# Best not wordpress blogging platform?



## Minmeo (Dec 30, 2014)

Wordpress is okay but I want to use something new. What is a good blogging system that is not wordpress but still has lots of features? I looked at ghost because lot of people say its good but it seems to basic. This will be for testing and not real use for now.


----------



## ModyDev (Dec 30, 2014)

Ghost is awesome behind Varnish-Cache

Here is some blogging platforms for you to try out.

1- Anchor

http://anchorcms.com/

2- Dropplets

http://dropplets.com/

3-  Bolt

https://bolt.cm/

Good Luck making a decision


----------



## raindog308 (Dec 30, 2014)

You should probably be more specific in your needs.  

I blog with Jekyll, and have also used Pelican.  Both are static site generators - you write a post, then update your site.  Disqus for comments (which I'm not 100% comfortable with because it's a centralized tracker but I haven't explored alternatives).


----------



## MannDude (Dec 31, 2014)

raindog308 said:


> Disqus for comments (which I'm not 100% comfortable with because it's a centralized tracker but I haven't explored alternatives).

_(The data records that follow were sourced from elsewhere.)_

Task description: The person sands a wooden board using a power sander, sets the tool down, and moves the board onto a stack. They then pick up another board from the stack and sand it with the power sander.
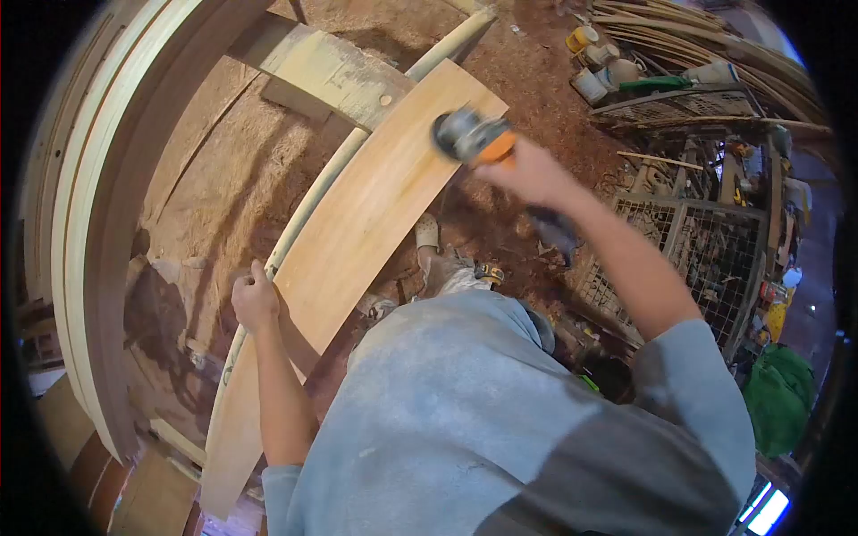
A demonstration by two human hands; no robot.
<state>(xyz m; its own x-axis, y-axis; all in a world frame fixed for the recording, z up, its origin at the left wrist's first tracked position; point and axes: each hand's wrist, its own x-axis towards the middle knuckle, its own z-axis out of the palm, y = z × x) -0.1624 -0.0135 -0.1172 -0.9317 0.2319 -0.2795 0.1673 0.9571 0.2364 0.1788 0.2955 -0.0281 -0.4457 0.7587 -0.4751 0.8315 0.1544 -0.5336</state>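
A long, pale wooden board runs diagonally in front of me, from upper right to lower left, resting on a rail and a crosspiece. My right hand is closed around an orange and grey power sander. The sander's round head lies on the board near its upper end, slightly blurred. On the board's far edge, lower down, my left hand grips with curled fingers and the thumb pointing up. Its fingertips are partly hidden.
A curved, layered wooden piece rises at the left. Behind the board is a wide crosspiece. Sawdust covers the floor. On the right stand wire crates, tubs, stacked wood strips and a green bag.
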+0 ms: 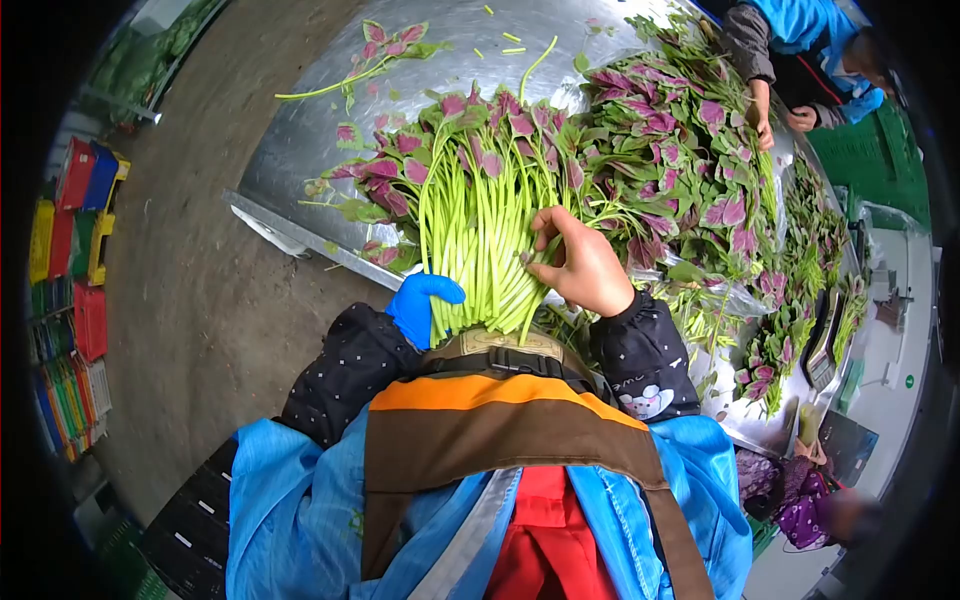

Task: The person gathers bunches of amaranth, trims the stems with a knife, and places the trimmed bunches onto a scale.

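Your left hand [425, 305], in its blue glove, was cupped round the left side of a thick bunch of red-and-green leafy stems [480, 225], thumb laid over the near end. Your bare right hand [588, 268] was at the bunch's right side, fingers half curled and thumb apart from the forefinger; whether it had hold of any stems, I could not tell.

The bunch lay at the near edge of the metal tabletop [290, 150], close against your waist, with the bare stem ends towards you and the leaves pointing away. By the look of it, the gathering of this bunch was well along: most stems ran side by side and their ends sat roughly together, though one thin stem poked out past the leaves. No tie or band showed around it.

Plenty lay outside the bunch. A large heap of the same greens [690, 150] spread to the right, with a co-worker's hand [762, 115] at its far side, and a smaller pile [765, 375] sat nearer the right edge. A loose sprig [360, 75] lay beyond the bunch to the left, and a few short stem pieces [513, 39] were scattered near the far edge.
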A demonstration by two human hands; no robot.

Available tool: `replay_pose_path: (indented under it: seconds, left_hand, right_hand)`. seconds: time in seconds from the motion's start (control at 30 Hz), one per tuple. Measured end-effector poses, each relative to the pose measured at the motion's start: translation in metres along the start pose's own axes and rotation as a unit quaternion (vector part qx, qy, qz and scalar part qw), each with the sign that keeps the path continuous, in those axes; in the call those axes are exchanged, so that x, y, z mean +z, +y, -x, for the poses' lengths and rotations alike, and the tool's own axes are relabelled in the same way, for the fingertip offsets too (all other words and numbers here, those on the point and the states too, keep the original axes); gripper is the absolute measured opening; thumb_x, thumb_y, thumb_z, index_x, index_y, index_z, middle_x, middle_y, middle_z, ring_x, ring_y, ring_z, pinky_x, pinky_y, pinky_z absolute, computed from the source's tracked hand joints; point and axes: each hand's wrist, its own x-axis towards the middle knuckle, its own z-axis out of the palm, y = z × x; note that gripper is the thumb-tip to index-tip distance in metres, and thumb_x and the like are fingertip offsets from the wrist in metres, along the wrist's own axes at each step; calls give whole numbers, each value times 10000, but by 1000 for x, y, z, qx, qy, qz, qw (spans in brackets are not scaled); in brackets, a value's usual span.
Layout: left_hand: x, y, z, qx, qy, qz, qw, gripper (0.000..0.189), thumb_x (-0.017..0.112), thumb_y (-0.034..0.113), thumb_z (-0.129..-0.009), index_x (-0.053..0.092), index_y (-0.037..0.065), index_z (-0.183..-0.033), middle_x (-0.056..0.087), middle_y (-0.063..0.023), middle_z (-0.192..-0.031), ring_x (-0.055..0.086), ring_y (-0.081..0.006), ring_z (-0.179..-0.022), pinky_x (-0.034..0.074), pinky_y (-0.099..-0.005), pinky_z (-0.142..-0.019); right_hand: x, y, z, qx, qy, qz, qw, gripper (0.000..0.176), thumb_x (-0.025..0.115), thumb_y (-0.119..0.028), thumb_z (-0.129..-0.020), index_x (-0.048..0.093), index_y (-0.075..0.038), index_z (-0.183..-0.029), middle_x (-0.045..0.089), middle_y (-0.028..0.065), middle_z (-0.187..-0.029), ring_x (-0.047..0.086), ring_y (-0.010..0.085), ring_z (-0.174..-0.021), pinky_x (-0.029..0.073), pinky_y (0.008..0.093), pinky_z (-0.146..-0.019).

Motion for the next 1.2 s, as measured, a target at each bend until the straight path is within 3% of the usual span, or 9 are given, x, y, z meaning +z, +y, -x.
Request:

I'd recommend against Disqus, simply because I've got it blocked on all my devices via Ghostery so never see it, and rarely temporarily allow it unless it's an article where I _really_ want to read the comments (but never post). Only thing worse than Disqus, in my opinion, is Facebook comments on articles. At least Disqus isn't connected to individual's social media presence. 

I'd actually be interested in seeing a thread comparing Disqus alternatives, because certainly there are people who are privacy oriented who don't want to use Disqus but also don't want to implement a full blown blog platform like Wordpress to allow comments to be made on pages/articles/posts. Hmm.


----------



## DomainBop (Dec 31, 2014)

> Best not wordpress blogging platform?


B2evolution, Habari, Textpattern



> I'd actually be interested in seeing a thread comparing Disqus alternatives


LiveFyre (used by CNet, Mashable, WordPress plugin available) is probably the biggest competitor but in terms of privacy it's about the same as Disqus.


----------



## trvz (Dec 31, 2014)

Go hardcore, use blosxom.


----------



## blfr (Dec 31, 2014)

Ghost is pretty bare, yes. I like it though.

For comments, I've been meaning to use nodeBB. Sadly, the integration is currently broken and awaiting a fix.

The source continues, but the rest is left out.